Analytical chemists leverage this molecule in method development and reference standards, because it offers sharply defined peaks and clean UV-Vis absorbance characteristics. Sample prep that used to require multiple purifications and solvents now handles more simply and cleanly, increasing lab throughput.
Education and training programs appreciate access to well-characterized, relatively safe aromatic amines. Teaching labs struggle to balance learning potential with safety and cost. This molecule gives students a compelling, real-world structure to explore without excessive risk or complexity or requiring elaborate handling protocols.
Reliability in sourcing specialty chemicals often gets overlooked, but it shapes both daily progress and long-term impact. Researchers and buyers reading this know the pain of delayed shipments or unpredictably variable batches. A steady product profile, marked batch data, and attentive quality control become more than box-checking. They keep work on track, prevent reputation-damaging errors, and help labs deliver real outcomes under increasingly tight timelines.
Those responsible for regulatory compliance will notice the effort invested in producing and documenting this compound. There's no shortcut around transparency in matters of purity, stability, and long-term storage. Regular auditing and third-party verifications keep standards high and protect downstream users. I can recall several times where a smooth, well-documented purchase experience allowed teams to focus on real science, not paperwork and troubleshooting. Product stewardship done right creates trust, the cornerstone for repeat business and research partnerships.
Nothing in science stays still. What earns respect today will face fresh scrutiny tomorrow. The story of N-(5-Amino-2-Methylphenyl)-4-(3-Pyridinyl)-2-Pyrimidinamine isn’t finished. With each publication, researchers discover new transformations, uncover alternative uses, and identify derivatives leading toward next-generation medicines or materials. The open scaffold encourages creative chemistry, cross-disciplinary conversation, and global collaboration.
Those pushing for greater sustainability find opportunities here, too. Thoughtful management of synthesis routes and waste streams can cut down on by-products, lower energy needs, and bring green chemistry principles to mainstream research. Creative recycling of catalyst systems and smart solvent use with this molecule supports broader goals in environmental responsibility without sacrificing productivity or product quality.
Young scientists entering the field today want tools that both expand the boundaries of research and keep safety and responsibility front and center. This product supports those goals, offering both seasoned and new chemists a compound that bridges real-world demands and scientific ambition.

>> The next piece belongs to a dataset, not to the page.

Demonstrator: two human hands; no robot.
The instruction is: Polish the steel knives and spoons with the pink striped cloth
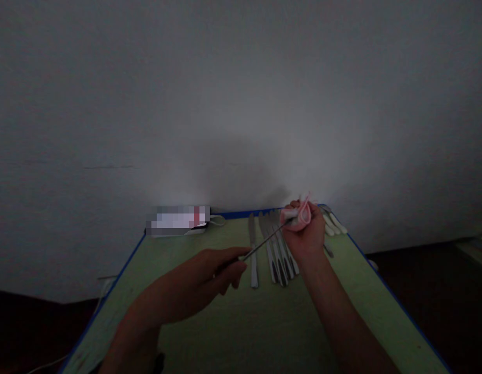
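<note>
My left hand is closed on the handle end of a table knife, which slants up to the right above the green table. My right hand grips a pink cloth bunched round the knife's far end. Just beneath the hands, several knives lie side by side on the table, and one knife lies a little apart to their left.
A small flat box with a looped cord sits at the table's back left edge. Pale-handled cutlery lies at the back right corner. A plain grey wall stands close behind; dark floor flanks both sides of the blue-edged table.
</note>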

As I look back at years working in the lab and talking with teams across life sciences and materials engineering, one lesson stands out: flexibility and reliability make the strongest foundation for discovery. N-(5-Amino-2-Methylphenyl)-4-(3-Pyridinyl)-2-Pyrimidinamine isn’t just another formula to fill up a shelf. It represents the thoughtful fusion of theory, experimentation, and daily practice. From drug development to device innovation, and from teaching to publishing, its impact grows in step with science’s need for strong starting points and adaptable scaffolds.
No single molecule solves every challenge, but smart design and respect for real-world laboratory constraints keep research moving and unlock new possibilities. In my experience, the best tools walk the line between innovation and practicality—traits this compound offers in spades. In hands of people committed to progress with integrity and open minds, it’s well placed to spark the next breakthroughs, large and small.